▶ _Assignment_
Could the data below be retyped exactly, without its pictures?

______________________________

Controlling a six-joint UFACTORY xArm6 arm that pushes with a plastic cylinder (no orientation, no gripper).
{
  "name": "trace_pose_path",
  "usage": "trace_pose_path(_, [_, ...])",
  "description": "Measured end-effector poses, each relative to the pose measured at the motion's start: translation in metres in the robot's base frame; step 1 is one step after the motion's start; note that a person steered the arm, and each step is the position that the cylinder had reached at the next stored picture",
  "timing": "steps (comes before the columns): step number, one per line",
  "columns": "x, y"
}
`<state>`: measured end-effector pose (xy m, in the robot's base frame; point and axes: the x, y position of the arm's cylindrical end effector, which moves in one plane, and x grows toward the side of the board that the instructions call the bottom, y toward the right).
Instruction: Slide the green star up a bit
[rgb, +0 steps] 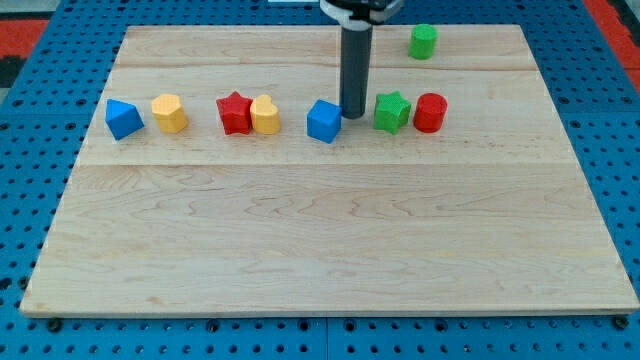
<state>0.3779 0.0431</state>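
The green star (392, 111) lies on the wooden board (330, 230), right of centre in the upper part of the view. A red cylinder (430, 112) touches its right side. My tip (352, 116) rests on the board between the blue cube (324, 121) on its left and the green star on its right, close to both. The dark rod rises from it to the view's top edge.
A green cylinder (423, 42) stands near the board's top edge, above the star. In the same row to the left lie a yellow heart (265, 115), a red star (234, 112), a yellow block (169, 113) and a blue block (123, 118).
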Motion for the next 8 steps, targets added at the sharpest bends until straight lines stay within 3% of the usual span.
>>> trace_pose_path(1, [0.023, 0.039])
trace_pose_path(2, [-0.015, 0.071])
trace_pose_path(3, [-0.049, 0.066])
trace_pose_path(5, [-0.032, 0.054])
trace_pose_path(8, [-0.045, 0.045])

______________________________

▶ _Solution_
Controlling a six-joint UFACTORY xArm6 arm that pushes with a plastic cylinder (no orientation, no gripper).
{
  "name": "trace_pose_path",
  "usage": "trace_pose_path(_, [_, ...])",
  "description": "Measured end-effector poses, each relative to the pose measured at the motion's start: translation in metres in the robot's base frame; step 1 is one step after the motion's start; note that a person steered the arm, and each step is the position that the cylinder had reached at the next stored picture",
  "timing": "steps (comes before the columns): step number, one per line",
  "columns": "x, y"
}
`<state>`: measured end-effector pose (xy m, in the robot's base frame; point and axes: the x, y position of the arm's cylindrical end effector, which moves in one plane, and x grows toward the side of the board that the instructions call the bottom, y toward the right).
Instruction: Slide the green star up a bit
[rgb, +0 steps] 
<state>0.3779 0.0431</state>
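The green star (392, 111) lies on the wooden board (330, 230), right of centre in the upper part of the view. A red cylinder (430, 112) touches its right side. My tip (352, 116) rests on the board between the blue cube (324, 121) on its left and the green star on its right, close to both. The dark rod rises from it to the view's top edge.
A green cylinder (423, 42) stands near the board's top edge, above the star. In the same row to the left lie a yellow heart (265, 115), a red star (234, 112), a yellow block (169, 113) and a blue block (123, 118).
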Motion for the next 8 steps, targets added at the sharpest bends until straight lines stay within 3% of the usual span.
>>> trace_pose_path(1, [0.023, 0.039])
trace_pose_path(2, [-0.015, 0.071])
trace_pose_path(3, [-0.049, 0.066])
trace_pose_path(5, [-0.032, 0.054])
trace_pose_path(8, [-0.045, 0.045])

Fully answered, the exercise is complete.